J'avais lu ces livres sans qu'il le sache, et ainsi il restait
souvent perplexe quant à la raison des impressions qui s'étaient
imposées dans mon imagination. L'un de mes sujets favoris était la
croyance populaire dans les augures - une croyance que, à cette
même époque de ma vie, j'étais presque sérieusement disposé à
défendre. Sur ce sujet nous avions de longues et animées
discussions ; lui maintenant le malfondé total d'une croyance
en de tels sujets, moi contestant qu'un sentiment populaire
apparaissant avec une absolue spontanéité - c'est-à-dire, sans
traces apparentes de suggestion - avait en lui-même les éléments
évidents de la vérité, et avait le droit à beaucoup de respect. Le
fait est, que peu de temps après mon arrivée au cottage il m'était
arrivé un incident tellement inexplicable, et qui avait en soi un
tel caractère prodigieux, que j'aurais bien pu être excusé de le
voir comme un augure. Il m'attirait, en même temps me troublait et
m'effarouchait tellement, que plusieurs jours s'écoulèrent avant
que je me décidai à communiquer la circonstance à mon ami. Vers la
fin d'une journée excessivement chaude, j'étais assis, livre à la
main, près d'une fenêtre ouverte, donnant, à travers une longue
perspective des rives du fleuve, sur la vue d'une distante colline,
dont la face la plus proche de ma position avait été dénudée par ce
qui est appelé un éboulement de terrain, de la portion principale
de ses arbres. Mes pensées avaient longuement dérivé du volume
devant moi vers la mélancolie et la désolation de la ville
avoisinante. Levant les yeux de la page, ils tombèrent sur le côté
nu de la colline, et sur un objet - sur quelque monstre vivant
d'une hideuse configuration, lequel très rapidement se fraya chemin
de la cime vers le bas, disparaissant finalement dans la dense
forêt d'en bas. Quand cette créature se montra en premier à ma vue,
je doutai de ma propre santé d'esprit - ou au moins de l'évidence
de mes propres yeux - et plusieurs minutes s'écoulèrent avant que
je n'aie réussi à me convaincre que je n'étais ni fou ni dans un
rêve. Cependant quand je décris le monstre (que j'aperçus
distinctement, et surveillai calmement pendant tout le temps de son
évolution), mes lecteurs, j'ai peur, sentiront plus de difficulté à
être convaincus de ces choses que j'en fus moi-même. Estimant la
taille de la créature par comparaison avec le diamètre des gros
arbres auprès desquels elle passa - les quelques géants de la forêt
qui avaient échappé à la fureur de l'éboulement de terrain - je
conclus qu'elle était beaucoup plus grosse qu'aucun bâtiment de la
ligne existante. Je dis bâtiment de ligne, car la forme du monstre
suggérait l'idée - la coque de l'un de nos soixante-quatorze devait
comporter une conception assez acceptable de la ligne d'ensemble.

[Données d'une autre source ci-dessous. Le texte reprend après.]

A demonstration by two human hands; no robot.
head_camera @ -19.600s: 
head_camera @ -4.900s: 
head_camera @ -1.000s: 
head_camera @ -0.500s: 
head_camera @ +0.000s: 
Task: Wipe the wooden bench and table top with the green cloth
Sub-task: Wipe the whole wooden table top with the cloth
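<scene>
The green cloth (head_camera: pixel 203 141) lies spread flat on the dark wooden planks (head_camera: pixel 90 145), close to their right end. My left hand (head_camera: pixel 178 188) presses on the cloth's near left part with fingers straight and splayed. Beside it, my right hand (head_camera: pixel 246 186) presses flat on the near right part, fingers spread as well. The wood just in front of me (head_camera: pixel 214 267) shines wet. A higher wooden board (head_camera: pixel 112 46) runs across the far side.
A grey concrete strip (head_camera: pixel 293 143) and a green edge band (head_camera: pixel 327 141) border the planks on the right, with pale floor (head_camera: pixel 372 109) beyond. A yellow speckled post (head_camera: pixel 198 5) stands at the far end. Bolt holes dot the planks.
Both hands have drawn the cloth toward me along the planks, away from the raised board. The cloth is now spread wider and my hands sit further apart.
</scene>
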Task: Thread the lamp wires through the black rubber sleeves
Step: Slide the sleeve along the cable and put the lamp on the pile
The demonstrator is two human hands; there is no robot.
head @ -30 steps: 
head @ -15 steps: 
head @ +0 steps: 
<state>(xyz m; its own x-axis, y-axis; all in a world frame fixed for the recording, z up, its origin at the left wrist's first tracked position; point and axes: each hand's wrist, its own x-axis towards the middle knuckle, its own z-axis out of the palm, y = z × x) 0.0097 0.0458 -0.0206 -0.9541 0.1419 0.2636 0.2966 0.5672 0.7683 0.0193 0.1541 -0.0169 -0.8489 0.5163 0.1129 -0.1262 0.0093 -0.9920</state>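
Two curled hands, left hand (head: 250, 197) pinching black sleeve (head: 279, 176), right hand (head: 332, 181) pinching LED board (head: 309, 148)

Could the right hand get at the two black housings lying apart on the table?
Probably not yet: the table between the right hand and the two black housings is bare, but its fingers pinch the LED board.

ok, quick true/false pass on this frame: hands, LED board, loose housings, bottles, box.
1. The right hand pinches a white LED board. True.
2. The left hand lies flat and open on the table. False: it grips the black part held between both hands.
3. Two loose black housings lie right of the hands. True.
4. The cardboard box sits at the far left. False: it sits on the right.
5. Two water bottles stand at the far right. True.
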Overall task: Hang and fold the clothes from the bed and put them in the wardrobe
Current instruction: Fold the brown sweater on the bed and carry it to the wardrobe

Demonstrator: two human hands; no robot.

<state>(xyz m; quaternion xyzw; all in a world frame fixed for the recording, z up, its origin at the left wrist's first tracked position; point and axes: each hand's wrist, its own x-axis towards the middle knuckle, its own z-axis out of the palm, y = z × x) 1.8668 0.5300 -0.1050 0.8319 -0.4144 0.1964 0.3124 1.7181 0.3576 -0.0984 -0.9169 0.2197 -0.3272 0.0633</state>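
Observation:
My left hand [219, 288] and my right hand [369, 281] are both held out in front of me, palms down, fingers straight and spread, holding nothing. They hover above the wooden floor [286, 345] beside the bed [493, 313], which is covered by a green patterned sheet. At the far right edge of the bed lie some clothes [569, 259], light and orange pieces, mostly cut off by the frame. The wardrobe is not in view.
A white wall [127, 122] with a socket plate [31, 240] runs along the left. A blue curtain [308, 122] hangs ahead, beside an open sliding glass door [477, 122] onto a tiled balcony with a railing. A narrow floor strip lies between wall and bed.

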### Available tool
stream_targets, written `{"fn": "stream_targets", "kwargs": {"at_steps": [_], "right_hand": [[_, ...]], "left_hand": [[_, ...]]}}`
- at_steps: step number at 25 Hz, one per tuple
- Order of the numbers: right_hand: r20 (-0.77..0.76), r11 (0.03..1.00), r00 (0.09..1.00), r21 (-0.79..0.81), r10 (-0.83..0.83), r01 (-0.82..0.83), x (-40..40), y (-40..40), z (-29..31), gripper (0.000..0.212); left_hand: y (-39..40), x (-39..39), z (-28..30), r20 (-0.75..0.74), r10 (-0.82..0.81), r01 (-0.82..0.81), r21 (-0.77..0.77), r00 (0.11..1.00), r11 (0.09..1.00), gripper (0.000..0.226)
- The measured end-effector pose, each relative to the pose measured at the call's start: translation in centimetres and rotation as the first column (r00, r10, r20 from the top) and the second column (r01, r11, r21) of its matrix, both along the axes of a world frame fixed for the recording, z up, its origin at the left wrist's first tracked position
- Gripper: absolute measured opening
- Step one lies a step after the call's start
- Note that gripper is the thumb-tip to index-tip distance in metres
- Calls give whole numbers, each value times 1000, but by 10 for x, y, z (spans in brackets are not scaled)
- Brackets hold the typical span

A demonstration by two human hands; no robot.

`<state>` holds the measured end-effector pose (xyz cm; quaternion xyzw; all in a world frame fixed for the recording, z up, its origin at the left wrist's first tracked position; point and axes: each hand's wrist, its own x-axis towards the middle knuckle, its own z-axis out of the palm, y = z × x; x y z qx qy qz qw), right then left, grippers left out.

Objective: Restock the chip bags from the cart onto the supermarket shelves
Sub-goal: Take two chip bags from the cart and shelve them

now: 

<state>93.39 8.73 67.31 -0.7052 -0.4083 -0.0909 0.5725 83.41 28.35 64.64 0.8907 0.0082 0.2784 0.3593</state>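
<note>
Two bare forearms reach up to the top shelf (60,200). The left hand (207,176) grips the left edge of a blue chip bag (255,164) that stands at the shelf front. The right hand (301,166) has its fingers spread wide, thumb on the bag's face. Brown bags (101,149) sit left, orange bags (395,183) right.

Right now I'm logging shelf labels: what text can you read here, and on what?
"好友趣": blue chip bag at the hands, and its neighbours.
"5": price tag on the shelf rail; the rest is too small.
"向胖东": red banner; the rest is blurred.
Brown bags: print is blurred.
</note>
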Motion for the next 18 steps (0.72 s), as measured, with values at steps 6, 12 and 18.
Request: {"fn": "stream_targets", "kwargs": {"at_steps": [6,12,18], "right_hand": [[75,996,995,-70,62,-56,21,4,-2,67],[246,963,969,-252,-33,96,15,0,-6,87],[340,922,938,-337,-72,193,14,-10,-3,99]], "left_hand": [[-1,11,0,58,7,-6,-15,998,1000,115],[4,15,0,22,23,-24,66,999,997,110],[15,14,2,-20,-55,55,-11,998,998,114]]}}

La bouche de l'animal se trouvait à l'extrémité d'une trompe de
quelque soixante ou soixante-dix pieds [2] de
longueur, et était presque aussi épaisse que le corps d'un éléphant
ordinaire. Près de la racine de cette trompe il y avait une immense
quantité de poils noirs en broussaille - plus de ce qu'aurait pu
être fourni par les robes d'un nombre de buffles ; et se
projetant de ces poils du bas et des côtés, se hissaient deux
défenses brillantes non pas peu semblables à celles du sanglier,
mais d'une dimension infiniment plus grande. Se déployant vers
l'avant, parallèlement à la trompe, et de chaque côté de celle-ci,
il y avait une gigantesque hampe, trente ou quarante pieds de
longueur, formée apparemment de pur cristal, et en forme d'un
prisme parfait - il reflétait de la manière la plus somptueuse les
rayons du soleil déclinant. La trompe était façonnée comme un
trinôme avec l'apex vers la terre. De celle-ci deux paires d'ailes
se déployaient - chaque aile presque cent yards [3] de
longueur - une paire était posée par dessus l'autre, et tout
recouvert lourdement par des écailles métalliques, chaque écaille
apparemment quelques dix ou douze pieds de diamètre.